Incidents et accidents à Montréal au XVIIIe siècle
Administrée de loin, en des temps où les communications entre Québec et Montréal étaient lentes et difficiles, la Ville dut éprouver maints inconvénients du manque d’autorité locale autonome. De simples incidents prenaient les proportions d’événements et mettaient tout Québec en émoi.
En 1704, une assemblée des habitants avait été convoquée pour protester contre les marchands qui vendaient le sel et autres marchandises d’importation à des prix exorbitants. Le ton violent de la délibération populaire, grossi par la rumeur qu’en portèrent les échos à Québec, fit croire à un commencement d’émeute.

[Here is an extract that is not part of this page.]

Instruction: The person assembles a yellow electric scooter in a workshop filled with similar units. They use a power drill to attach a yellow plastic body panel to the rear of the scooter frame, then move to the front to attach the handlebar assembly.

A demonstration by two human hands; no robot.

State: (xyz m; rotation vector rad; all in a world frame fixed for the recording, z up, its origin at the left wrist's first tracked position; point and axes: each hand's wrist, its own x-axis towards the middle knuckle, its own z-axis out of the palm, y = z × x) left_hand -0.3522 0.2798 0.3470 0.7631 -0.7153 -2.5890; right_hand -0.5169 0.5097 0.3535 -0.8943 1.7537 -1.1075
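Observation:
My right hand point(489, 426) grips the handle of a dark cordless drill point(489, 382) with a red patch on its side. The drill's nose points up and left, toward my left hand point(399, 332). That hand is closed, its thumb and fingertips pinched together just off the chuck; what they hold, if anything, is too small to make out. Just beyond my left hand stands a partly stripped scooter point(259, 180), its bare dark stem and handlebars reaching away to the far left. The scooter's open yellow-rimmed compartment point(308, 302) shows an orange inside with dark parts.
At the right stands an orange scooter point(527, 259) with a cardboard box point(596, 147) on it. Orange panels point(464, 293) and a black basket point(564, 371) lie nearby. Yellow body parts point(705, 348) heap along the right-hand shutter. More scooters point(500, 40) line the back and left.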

Le gouverneur général, alarmé, vint, à Montréal, rendit aussitôt une ordonnance pour défendre les assemblées et les attroupements publics, et força l’un des marchands à restitution, mais ne porta aucune sanction contre les manifestants. Le roi l’accusa de mollesse, parce qu’on avait appris à la cour qu’il s’agissait d’un véritable soulèvement populaire.
M. de Ramezay et M. Vachon de Belmont, mieux renseignés sur le caractère réel de la manifestation, firent savoir à M. de Vaudreuil que les habitants de Montréal n’avaient pas voulu autre chose que d’attirer l’attention des gouvernants sur les abus des gens de commerce. Il n’y avait rien là de révolutionnaire (Ordonnances de Mé de Vaudreuil 12 décembre 1704. Archives de la Marine : Collection Moreau St-Méry. Vol. 6 folio 367).
Au mois de décembre 1714, grand émoi dans la ville, d’habitude paisible. Deux gentilshommes avaient eu querelle et Jean d’Aillebout d’Argenteuil avait tué Louis Hector de La Mollerie, enseigne dans les troupes de la marine. Tous deux étant militaires, le Conseil Supérieur ordonna aux tribunaux civils de Montréal de renvoyer l’affaire devant le conseil de guerre, présidé par e baron de Longueuil. D’Argenteuil, qui s’était enfui, fut déclaré contumace et condamné à avoir la tête tranchée. Son frère, Hector d’Aillebout de Coulonge, accusé de complicité, était, au moment du procès, en expédition chez les Renards et sa cause fut remise. Quelque temps après les deux frères étaient graciés par le roi.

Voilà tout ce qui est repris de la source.